Track down every line below that holds "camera" and copy it.

- **DATASET SECTION**:
·····
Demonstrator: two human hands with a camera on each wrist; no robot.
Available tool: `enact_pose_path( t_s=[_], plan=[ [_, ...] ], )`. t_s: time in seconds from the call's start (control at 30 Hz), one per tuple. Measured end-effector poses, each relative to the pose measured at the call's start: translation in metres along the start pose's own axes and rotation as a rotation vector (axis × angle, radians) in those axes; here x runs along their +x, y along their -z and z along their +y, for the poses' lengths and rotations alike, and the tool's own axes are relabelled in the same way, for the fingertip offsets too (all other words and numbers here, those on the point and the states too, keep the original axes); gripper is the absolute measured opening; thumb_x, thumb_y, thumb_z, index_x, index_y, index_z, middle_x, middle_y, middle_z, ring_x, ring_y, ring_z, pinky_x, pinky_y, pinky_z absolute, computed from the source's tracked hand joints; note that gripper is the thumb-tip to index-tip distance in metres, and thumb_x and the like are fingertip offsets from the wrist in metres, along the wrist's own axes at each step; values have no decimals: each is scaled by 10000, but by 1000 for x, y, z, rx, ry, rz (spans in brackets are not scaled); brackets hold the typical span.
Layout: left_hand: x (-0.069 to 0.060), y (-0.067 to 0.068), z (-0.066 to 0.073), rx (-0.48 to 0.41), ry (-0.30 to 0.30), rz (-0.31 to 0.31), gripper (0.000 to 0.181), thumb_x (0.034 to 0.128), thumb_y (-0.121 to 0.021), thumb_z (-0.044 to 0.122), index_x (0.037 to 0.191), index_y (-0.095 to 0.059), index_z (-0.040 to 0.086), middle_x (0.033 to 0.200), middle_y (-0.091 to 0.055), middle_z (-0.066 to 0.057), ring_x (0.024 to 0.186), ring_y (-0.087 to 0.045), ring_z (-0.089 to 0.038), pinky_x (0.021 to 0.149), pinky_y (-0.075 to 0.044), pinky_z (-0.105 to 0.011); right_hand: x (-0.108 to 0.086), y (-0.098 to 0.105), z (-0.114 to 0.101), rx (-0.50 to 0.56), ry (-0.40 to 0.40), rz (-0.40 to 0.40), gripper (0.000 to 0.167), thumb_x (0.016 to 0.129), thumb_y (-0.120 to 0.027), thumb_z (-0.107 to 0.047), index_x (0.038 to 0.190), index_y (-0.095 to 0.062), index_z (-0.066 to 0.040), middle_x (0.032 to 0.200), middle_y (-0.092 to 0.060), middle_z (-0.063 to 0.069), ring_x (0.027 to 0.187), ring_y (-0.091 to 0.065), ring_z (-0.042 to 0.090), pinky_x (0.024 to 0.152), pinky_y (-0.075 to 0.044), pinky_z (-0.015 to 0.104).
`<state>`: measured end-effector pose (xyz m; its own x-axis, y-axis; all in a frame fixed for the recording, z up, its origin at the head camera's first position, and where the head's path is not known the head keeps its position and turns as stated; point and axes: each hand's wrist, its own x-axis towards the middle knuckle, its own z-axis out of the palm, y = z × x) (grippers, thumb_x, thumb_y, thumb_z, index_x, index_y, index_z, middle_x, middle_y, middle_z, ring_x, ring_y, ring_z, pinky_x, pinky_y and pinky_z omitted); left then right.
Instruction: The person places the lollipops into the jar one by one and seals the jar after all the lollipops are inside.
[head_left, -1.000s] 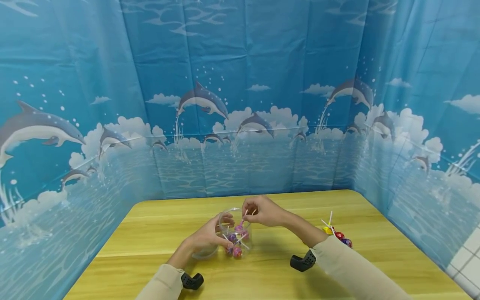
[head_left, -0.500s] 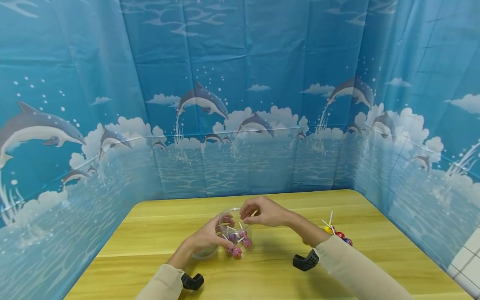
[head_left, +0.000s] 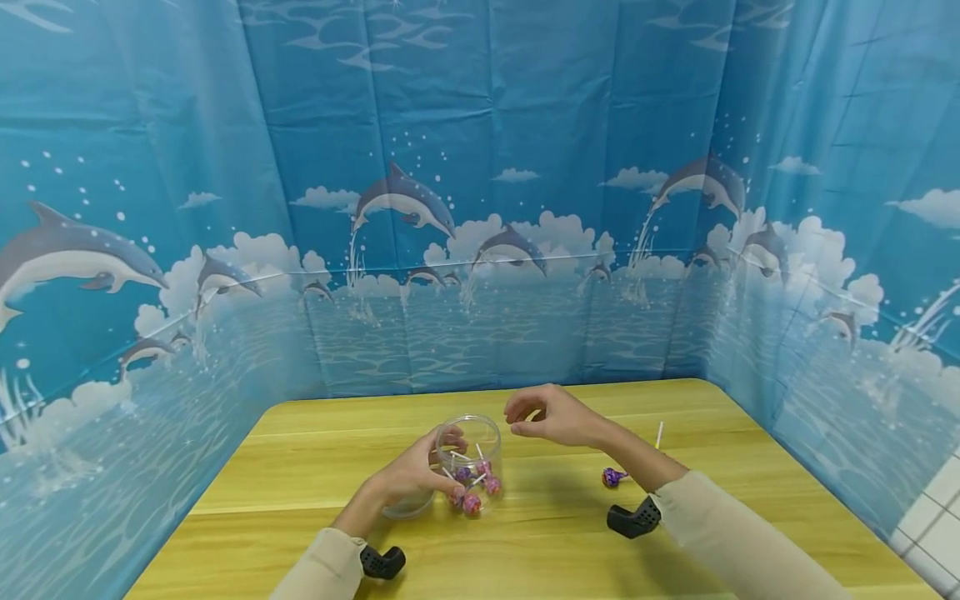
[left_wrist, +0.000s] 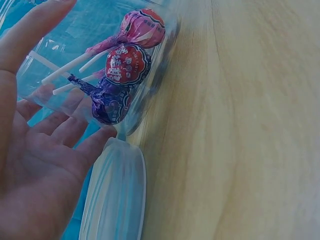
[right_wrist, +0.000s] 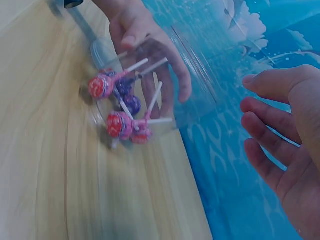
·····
- **SOLUTION**:
Demonstrator: two human hands with a camera on each wrist; no robot.
`<state>`: measured end-effector pose (xyz m; its own x-axis, y-axis; all in a frame fixed for the recording, z up, its origin at the head camera's first position, and where the head's path is not known the head keeps its position and turns as stated; point and axes: each hand's wrist, its own x-axis towards the middle knuckle, its own z-axis out of the palm, y = z × x) (grippers, thumb_x, thumb_y, thumb_z, index_x, index_y, index_z, middle_x, middle_y, middle_z, ring_x, ring_y, ring_z, pinky_x, pinky_y and pinky_z omitted); left then right.

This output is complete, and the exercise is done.